Is the NSA Reading Your E-Mail?
Richard M Smith has some interesting ideas on how to test if the NSA is eavesdropping on your e-mail.
With all of the controversy about the news that the NSA has been monitoring, since 9/11, telephone calls and email messages of Americans, some folks might now be wondering if they are being snooped on. Here's a quick and easy method to see if one's email messages are being read by someone else.
The steps are:
- Set up a Hotmail account.
- Set up a second email account with a non-U.S. provider. (eg. Rediffmail.com)
- Send messages between the two accounts which might be interesting to the NSA.
- In each message, include a unique URL to a Web server that you have access to its server logs. This URL should only be known by you and not linked to from any other Web page. The text of the message should encourage an NSA monitor to visit the URL.
- If the server log file ever shows this URL being accessed, then you know that you are being snooped on. The IP address of the access can also provide clues about who is doing the snooping.
The trick is to make the link enticing enough for someone or something to want to click on it. As part of a large-scale research project, I would suggest sending out a few hundred thousand messages using various tricks to find one that might work. Here are some possible ideas:
- Include a variety of terrorist related trigger words
- Include other links in a message to known AQ message boards
- Include a fake CC: to Mohamed Atta's old email address (firstname.lastname@example.org)
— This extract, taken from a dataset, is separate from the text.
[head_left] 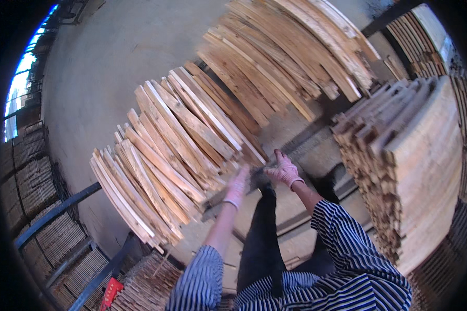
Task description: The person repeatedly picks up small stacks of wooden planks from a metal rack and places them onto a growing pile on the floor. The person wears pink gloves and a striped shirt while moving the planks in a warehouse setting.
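My left hand (236, 188), in a pale pink glove, is blurred beside the near ends of the wooden planks (176, 132). Its fingers look stretched out, and nothing shows in them. To its right, my right hand (285, 171) wears a similar glove with darker fingertips. Thumb and fingers stand apart there, with nothing visible between them. Both hands hover over a dark metal rail (301, 138) that runs slantwise under the plank ends. The planks lie side by side, uneven and partly overlapping.
More long planks (290, 46) lie at the far side. A tall stack of boards (428, 171) stands close on my right. Blue metal bars (62, 212) cross the lower left, near a red object (110, 293) and slatted wood piles (36, 181). Grey floor (119, 52) stretches beyond.
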A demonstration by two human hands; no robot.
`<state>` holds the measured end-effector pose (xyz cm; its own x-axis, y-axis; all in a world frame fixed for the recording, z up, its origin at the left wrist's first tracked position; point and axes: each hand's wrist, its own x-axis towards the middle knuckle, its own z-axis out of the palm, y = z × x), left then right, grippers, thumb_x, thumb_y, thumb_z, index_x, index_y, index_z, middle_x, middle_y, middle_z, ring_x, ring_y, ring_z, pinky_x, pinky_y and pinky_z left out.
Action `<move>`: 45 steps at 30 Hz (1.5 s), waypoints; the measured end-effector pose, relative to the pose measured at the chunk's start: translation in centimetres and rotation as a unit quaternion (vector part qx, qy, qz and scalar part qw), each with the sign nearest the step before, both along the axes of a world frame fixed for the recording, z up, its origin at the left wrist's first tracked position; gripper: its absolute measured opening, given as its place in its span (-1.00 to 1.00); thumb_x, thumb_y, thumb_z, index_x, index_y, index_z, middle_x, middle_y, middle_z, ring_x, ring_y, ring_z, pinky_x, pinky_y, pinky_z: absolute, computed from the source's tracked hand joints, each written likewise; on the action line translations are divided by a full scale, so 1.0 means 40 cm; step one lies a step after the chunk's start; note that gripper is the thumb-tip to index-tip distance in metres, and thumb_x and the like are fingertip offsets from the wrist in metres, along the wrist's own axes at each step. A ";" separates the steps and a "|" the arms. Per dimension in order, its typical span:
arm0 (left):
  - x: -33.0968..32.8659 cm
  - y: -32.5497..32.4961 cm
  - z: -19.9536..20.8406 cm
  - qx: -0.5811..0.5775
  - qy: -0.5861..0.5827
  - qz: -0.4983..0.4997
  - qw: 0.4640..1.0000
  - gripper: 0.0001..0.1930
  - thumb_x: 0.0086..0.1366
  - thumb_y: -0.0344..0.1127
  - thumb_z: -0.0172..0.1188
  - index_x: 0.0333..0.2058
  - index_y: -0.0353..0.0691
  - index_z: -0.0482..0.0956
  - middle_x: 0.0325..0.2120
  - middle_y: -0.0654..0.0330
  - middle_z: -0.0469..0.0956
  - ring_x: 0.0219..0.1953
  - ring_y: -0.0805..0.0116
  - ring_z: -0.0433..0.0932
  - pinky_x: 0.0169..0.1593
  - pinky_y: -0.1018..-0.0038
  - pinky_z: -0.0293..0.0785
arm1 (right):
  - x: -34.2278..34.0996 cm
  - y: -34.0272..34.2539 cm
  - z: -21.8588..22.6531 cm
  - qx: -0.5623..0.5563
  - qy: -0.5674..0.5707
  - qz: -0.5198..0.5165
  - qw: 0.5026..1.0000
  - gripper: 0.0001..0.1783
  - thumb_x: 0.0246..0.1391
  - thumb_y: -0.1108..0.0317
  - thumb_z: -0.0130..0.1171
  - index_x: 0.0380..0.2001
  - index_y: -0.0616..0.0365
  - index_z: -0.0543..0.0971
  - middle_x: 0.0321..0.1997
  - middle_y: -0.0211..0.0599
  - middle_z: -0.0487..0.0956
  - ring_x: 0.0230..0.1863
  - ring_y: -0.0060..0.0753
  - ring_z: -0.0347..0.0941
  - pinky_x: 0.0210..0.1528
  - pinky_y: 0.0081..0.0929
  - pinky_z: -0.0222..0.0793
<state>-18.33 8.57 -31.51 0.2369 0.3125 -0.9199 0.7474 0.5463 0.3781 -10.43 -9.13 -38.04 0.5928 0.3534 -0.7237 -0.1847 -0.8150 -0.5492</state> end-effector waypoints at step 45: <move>-0.240 0.063 0.127 -0.135 -0.239 0.222 0.935 -0.29 0.16 -0.04 0.45 0.17 -0.27 0.39 -0.03 0.03 0.54 -0.11 0.14 0.62 -0.06 0.23 0.67 | 0.320 0.370 -0.120 -0.107 -0.037 -0.011 0.993 0.03 -0.13 -0.26 0.36 0.28 0.19 0.32 0.28 0.24 0.45 0.29 0.19 0.40 0.30 -0.11 0.33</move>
- Send the message from an SMTP server in Iraq, Afghanistan, etc.
- Use a fake return address from a known terrorist organization
- Use a ziplip or hushmail account.
Besides monitoring the NSA, this same technique can be used if you suspect your email account password has been stolen or if a family member or coworker is reading your email on your computer of the sly.
The only problem is that you might get a knock on your door by some random investigative agency. Or get searched every time you try to get on an airplane.
But I think that risk is pretty low, actually. If people actually do this, please report back. I'm very curious.